01.28.15

Durbin Introduces Legislation To Preserve America's Global Leadership By Investing In Breakthrough Biomedical Research

[WASHINGTON, DC]. – With a decline in federal biomedical research threatening our global competitiveness, U.S. Senator Dick Durbin (D-IL) introduced the American Cures Act to support the future of research at the National Institutes of Health (NIH), the Centers for Disease Control (CDC), the Department of Defense Health Program (DHP), and the Veterans Medical & Prosthetics Research Program. Durbin first introduced this legislation during the previous Congress last year.

“Just one week ago, President Obama stood before the American people during the State of the Union and called on our country’s great minds to lead a new era of medicine and scientific breakthrough. I could not agree more,” Durbin said. “In the last two centuries, U.S. government support for scientific research has helped split the atom and map the human genome. Maintaining significant funding for scientific research is the smartest investment we can make, and it will pay for itself.”

In 2012, fifty-three percent of all funding for basic research came from the federal government.
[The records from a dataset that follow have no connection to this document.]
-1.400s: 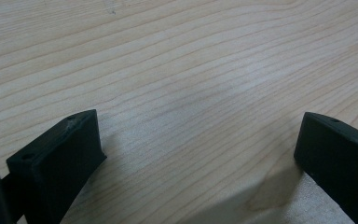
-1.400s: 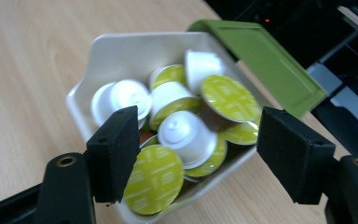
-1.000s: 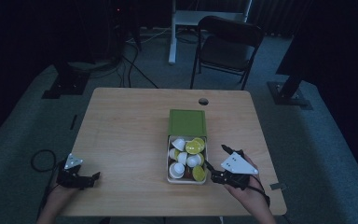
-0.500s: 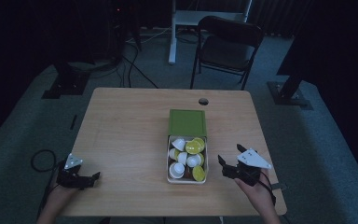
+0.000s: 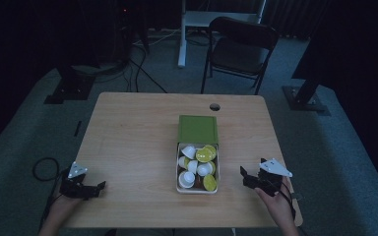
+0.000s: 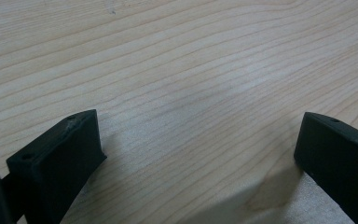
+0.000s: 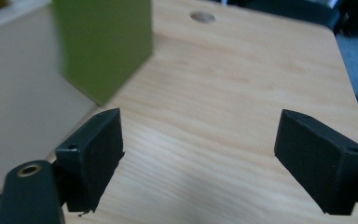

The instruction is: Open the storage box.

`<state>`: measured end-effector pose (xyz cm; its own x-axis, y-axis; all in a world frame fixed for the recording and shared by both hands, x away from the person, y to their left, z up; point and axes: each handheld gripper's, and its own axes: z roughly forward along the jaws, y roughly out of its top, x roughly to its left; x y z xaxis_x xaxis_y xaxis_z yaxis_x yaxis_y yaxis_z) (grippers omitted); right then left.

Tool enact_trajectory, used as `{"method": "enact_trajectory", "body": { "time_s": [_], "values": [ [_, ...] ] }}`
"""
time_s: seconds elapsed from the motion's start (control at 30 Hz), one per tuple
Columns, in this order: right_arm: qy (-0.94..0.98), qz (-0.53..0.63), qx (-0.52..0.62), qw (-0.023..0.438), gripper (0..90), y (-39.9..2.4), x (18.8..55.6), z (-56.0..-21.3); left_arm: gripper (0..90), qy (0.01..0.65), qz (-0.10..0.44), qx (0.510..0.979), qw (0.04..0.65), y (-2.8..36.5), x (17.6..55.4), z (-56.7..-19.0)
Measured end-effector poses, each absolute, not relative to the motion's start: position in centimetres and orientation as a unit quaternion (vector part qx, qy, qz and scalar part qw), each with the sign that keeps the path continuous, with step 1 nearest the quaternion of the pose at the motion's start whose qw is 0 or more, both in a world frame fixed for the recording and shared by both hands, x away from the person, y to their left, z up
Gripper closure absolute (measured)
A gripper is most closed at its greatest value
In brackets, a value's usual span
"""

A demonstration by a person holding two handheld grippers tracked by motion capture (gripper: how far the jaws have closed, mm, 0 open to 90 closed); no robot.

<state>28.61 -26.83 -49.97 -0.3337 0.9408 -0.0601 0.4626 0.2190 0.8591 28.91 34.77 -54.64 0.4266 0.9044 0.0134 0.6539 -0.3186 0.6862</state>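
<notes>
Resting low beside open box (image 5: 197, 164) of white and yellow-green capsules (image 5: 197, 167) at table (image 5: 138, 142) centre, right gripper (image 5: 246, 177) with jaws just opening, nothing between them; left gripper (image 5: 96, 188) near table's front-left edge, jaws apart, empty.

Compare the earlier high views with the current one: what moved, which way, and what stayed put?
The right tool drew away from the box of capsules, sliding toward the table's right near corner and sinking lower. Its jaws have just been opening and now stand wide, with nothing between them. The left tool kept its place near the left corner, jaws open and empty. The box, its green lid and the capsules lie as before.
</notes>
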Motion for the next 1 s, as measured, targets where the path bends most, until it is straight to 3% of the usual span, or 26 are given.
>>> {"method": "enact_trajectory", "body": {
  "time_s": [0.5,1.0],
  "values": [
    [0.687,0.324,0.581,0.292,13.4,-29.3,29.5,-52.9,0.8,0.495,0.203,0.786,0.308,34.8,28.9,-54.6],
    [0.691,0.293,0.601,0.275,13.4,-28.8,30.0,-54.2,0.8,0.495,0.203,0.786,0.308,34.8,28.9,-54.6]
  ]
}}
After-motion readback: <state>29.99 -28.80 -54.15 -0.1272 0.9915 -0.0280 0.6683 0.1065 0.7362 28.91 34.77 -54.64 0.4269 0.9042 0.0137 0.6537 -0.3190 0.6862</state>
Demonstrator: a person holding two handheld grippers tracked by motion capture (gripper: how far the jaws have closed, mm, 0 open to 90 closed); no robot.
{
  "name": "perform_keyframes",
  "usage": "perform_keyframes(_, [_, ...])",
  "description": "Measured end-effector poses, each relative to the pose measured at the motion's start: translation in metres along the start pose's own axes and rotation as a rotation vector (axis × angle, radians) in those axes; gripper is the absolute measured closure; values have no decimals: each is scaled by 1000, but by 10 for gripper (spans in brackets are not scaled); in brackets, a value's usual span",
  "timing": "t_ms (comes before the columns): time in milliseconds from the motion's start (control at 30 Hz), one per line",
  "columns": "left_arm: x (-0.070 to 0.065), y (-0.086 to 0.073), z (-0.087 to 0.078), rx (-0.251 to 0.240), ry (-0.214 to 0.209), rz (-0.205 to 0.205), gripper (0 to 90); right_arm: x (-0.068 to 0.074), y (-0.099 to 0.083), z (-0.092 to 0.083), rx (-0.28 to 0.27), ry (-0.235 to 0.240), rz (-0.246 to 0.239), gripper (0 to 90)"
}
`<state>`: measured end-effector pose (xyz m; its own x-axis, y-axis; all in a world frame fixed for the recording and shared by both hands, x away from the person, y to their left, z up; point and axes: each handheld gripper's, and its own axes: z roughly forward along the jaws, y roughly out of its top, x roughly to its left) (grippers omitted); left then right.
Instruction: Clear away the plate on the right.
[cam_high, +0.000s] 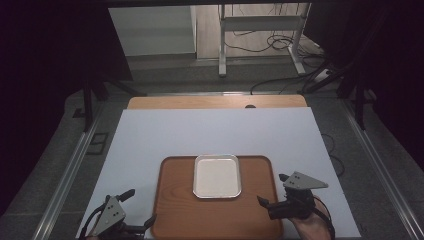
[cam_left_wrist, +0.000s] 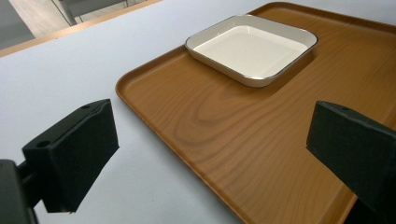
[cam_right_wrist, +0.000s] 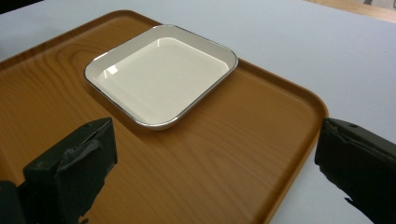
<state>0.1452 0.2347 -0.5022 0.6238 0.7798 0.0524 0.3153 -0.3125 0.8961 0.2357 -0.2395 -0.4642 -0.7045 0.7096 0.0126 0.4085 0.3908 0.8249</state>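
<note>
A brown wooden tray (cam_high: 175, 210) lies on the white tabletop near the front edge. On its far half sits a white square dish (cam_high: 217, 176) with a thin metal rim, and nothing is in it. My left gripper (cam_high: 141, 205) is open just off the tray's front left corner, nothing between its jaws. My right gripper (cam_high: 271, 188) is open over the tray's right edge, one jaw on each side of the rim. In the left gripper view the tray (cam_left_wrist: 187, 107) and dish (cam_left_wrist: 252, 46) lie ahead of the left gripper (cam_left_wrist: 212, 126). The right gripper view shows the dish (cam_right_wrist: 159, 74) and tray (cam_right_wrist: 261, 116) beyond the wide-apart right gripper (cam_right_wrist: 215, 140).
The white tabletop (cam_high: 200, 135) stretches back to a wooden strip (cam_high: 215, 102) at its far edge. Metal rails (cam_high: 75, 165) run along both sides of the table. Beyond it stand a desk frame (cam_high: 222, 50) and loose cables (cam_high: 280, 45) on the floor.
</note>
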Motion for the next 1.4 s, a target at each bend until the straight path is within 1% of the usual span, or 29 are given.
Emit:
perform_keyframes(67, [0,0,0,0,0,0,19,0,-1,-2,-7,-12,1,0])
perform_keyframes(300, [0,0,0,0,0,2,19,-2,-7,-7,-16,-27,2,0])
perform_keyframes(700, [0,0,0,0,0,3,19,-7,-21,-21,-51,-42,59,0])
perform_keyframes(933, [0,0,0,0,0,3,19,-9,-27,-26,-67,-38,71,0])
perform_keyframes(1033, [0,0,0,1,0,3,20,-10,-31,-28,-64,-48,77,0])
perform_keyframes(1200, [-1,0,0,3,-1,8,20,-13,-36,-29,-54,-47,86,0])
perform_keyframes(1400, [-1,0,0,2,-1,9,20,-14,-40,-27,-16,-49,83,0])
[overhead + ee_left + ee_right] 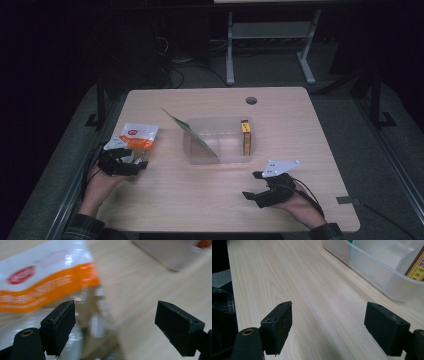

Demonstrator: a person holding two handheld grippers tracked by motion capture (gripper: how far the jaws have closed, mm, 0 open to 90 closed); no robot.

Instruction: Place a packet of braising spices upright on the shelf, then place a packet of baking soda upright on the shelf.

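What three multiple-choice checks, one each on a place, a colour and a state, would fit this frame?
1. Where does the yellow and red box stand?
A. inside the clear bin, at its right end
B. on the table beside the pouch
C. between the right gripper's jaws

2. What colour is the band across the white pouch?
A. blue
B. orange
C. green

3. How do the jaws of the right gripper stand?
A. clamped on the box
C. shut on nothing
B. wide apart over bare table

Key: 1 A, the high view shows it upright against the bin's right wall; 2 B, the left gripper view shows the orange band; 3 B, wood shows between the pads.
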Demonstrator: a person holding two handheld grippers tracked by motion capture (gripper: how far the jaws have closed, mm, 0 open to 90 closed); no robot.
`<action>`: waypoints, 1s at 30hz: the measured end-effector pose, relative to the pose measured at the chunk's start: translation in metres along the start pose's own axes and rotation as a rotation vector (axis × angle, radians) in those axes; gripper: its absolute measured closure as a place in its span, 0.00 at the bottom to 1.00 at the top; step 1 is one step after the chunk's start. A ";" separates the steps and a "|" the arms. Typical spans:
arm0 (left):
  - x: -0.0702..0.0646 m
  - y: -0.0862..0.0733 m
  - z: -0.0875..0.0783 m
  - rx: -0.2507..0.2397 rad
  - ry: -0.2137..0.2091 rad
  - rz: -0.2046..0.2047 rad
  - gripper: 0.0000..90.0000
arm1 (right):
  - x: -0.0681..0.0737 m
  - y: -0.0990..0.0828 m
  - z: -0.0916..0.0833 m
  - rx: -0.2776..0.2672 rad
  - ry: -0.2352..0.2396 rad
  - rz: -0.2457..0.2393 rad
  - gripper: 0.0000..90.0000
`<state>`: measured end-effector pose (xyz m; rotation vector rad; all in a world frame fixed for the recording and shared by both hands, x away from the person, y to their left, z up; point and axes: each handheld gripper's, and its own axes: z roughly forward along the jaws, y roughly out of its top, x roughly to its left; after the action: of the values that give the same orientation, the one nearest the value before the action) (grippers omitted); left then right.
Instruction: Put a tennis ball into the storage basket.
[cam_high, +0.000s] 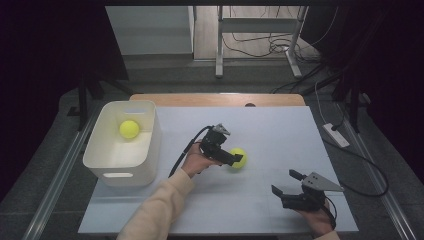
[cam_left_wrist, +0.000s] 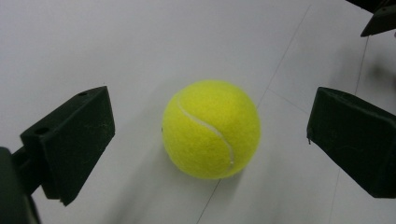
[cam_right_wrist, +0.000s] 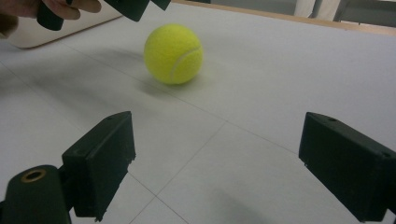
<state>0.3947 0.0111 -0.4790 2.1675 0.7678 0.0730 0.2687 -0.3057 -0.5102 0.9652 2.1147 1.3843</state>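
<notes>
A yellow tennis ball (cam_high: 239, 158) (cam_left_wrist: 211, 129) lies on the white table sheet (cam_high: 270, 130), mid-table. My left gripper (cam_high: 234, 157) (cam_left_wrist: 210, 112) is open and hangs just over the ball, one jaw on each side, with a gap to each. A second tennis ball (cam_high: 129, 129) rests inside the white bin (cam_high: 150, 150) at the left. My right gripper (cam_high: 285, 182) (cam_right_wrist: 215, 144) is open near the front right with nothing between its jaws. It looks at the table ball (cam_right_wrist: 173, 53) from a distance, with the left gripper's jaw tips (cam_right_wrist: 135, 7) above that ball.
The bin's corner (cam_right_wrist: 32, 37) and a hand (cam_right_wrist: 60, 7) show at the top left of the right gripper view. The right gripper's tip (cam_left_wrist: 379, 19) shows in the left gripper view. A wooden table edge (cam_high: 220, 99) runs along the back. A power strip (cam_high: 336, 135) and cables lie on the floor.
</notes>
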 end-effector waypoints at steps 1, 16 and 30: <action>-0.001 0.000 0.001 0.002 -0.003 -0.001 0.02 | 0.000 0.000 0.000 -0.002 0.000 -0.001 0.12; 0.000 -0.003 0.014 0.035 -0.010 -0.006 0.02 | 0.000 0.000 0.000 -0.002 -0.001 -0.001 0.12; -0.002 -0.007 0.028 0.058 -0.022 -0.023 0.03 | 0.000 0.000 0.000 -0.002 -0.002 0.001 0.12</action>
<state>0.3986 -0.0061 -0.5024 2.2100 0.7915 0.0156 0.2686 -0.3061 -0.5104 0.9668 2.1110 1.3847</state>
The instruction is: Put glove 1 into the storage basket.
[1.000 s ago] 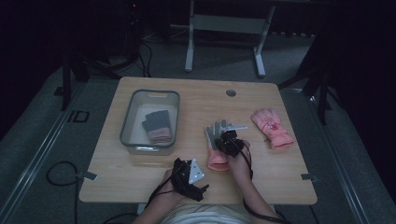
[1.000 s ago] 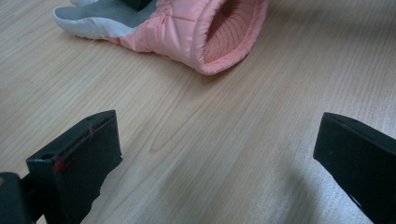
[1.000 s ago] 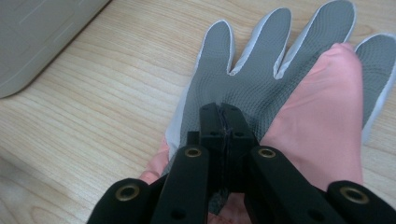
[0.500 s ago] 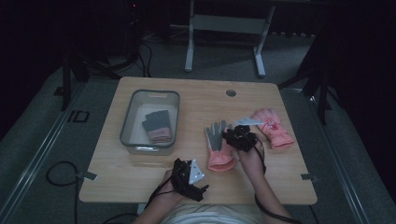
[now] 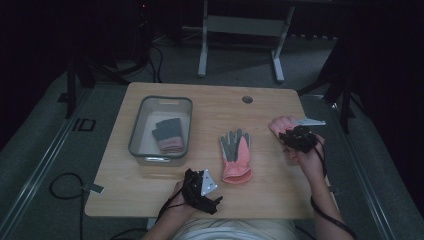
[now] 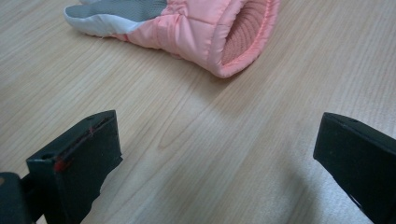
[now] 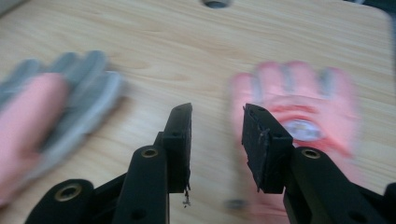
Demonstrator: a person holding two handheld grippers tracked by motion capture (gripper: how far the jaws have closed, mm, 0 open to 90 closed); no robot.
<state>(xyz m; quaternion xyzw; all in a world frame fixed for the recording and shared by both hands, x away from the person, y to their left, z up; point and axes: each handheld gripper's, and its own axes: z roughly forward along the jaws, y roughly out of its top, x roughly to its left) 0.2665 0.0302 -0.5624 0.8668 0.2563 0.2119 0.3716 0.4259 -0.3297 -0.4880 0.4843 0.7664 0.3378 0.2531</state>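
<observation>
Room: dark floor around a pale wooden table (image 5: 210, 107), with a metal frame standing beyond its far edge.
Bin (image 5: 136, 131): grey, on the left part of the table — inside it lies a glove (image 5: 168, 135) with a dark hand and a pink cuff.
Left gripper (image 5: 206, 198): low at the near edge of the table, left of centre, held in the person's left hand; the grey three-cornered plate sits on top. In the left gripper view its jaws stand wide apart over bare wood, nothing between them.
Middle glove (image 5: 236, 154): flat on the table, palm side grey, cuff pink and toward the person, fingers pointing away. It is near the left gripper but apart from it; in the left gripper view (image 6: 187, 28) its open cuff faces the camera, well ahead of the jaws.
Right gripper (image 5: 299, 137): held in the right hand over the right part of the table, above the near end of the right glove. Its jaws have just been opening and now stand partly apart with nothing between them — only wood shows in the gap in the right gripper view (image 7: 215, 122).
Right glove (image 5: 281, 124): pink, back side up, mostly covered by the gripper in the high view; blurred in the right gripper view (image 7: 299, 102), lying just beyond the right-hand jaw, fingers pointing away.
</observation>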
Yet as a percentage of the total federal budget, the federal government spends two-thirds less on research and development today than it did in 1965. At NIH – the foremost biomedical research institute in the world – the percentage of research grants that receive funding has declined almost every year for the past 10 years.

The American Cures Act would reverse that trend by setting a steady growth rate in federal appropriations for biomedical research conducted at NIH, CDC, DHP, and the Veterans Medical & Prosthetics Research Program. Each year, the bill would increase funding for each agency and program at a rate of GDP-indexed inflation plus 5 percent. This steady, long-term investment would allow the agencies to plan and manage strategic growth while maximizing efficiencies.

Making a serious, sustained investment in federally funded biomedical research is especially critical as other countries around the world are placing a priority on their own research investments. Between 2004 and 2012, the United States’ share of worldwide research and development expenditures fell by 13 percent – from 52.5 percent to 44.2 percent – while Asian countries increased their share by roughly the same fraction – from 13 percent to 20 percent. Moreover, while the annual growth rate in medical research investments remains extremely low in the United States – at just 1.5 percent per year – Europe is growing its investments in medical research by 4.1 percent per year, and Asia is growing its investments by 9.4 percent per year.

During the last Congress, Durbin – who currently serves as Vice Chairman of the Senate Appropriation Subcommittee on the Defense – introduced two pieces of legislation to improve orthotics and prosthetics care for the nation’s service members and veterans. The American Cures Act would further support the doctors and researchers at DHP and the Veterans Medical & Prosthetics Research Program who are developing state-of-the-art care for the 1,700 individuals who have suffered combat-related limb loss in Iraq and Afghanistan and the 40,000 veterans with limb loss served by the Department of Veterans Affairs.

The America Cures Act is co-sponsored by: U.S. Senator Sherrod Brown (D-OH), U.S. Senator Amy Klobuchar (D-MN), U.S. Senator Barbara Boxer (D-CA), U.S. Senator Edward J. Markey (D-MA), U.S. Senator Ben Cardin (D-MD), U.S. Senator Al Franken (D-MN), and U.S. Senator Bob Casey (D-PA).

 

The American Cures Act is also supported by: the University of Chicago; the University of Illinois; Loyola University; the American Cancer Society; the American Heart Association; the American Physical Therapy Association; the American Society of Bone and Mineral Research; the American Society for Microbiology; the American Society of Transplantation (AST); the Association of Schools and Programs of Public Health; the Commissioned Officers Association of the U.S. Public Health Service; the Cure Spinal Muscular Atrophy (formally Families of Spinal Muscular Atrophy); the Illinois Biotechnology Industry Organization-iBIO®; Research! America; the Spina Bifida Association; the AIDS Institute; the American Orthotic and Prosthetic Association; YMCA; and the Wounded Warrior Project.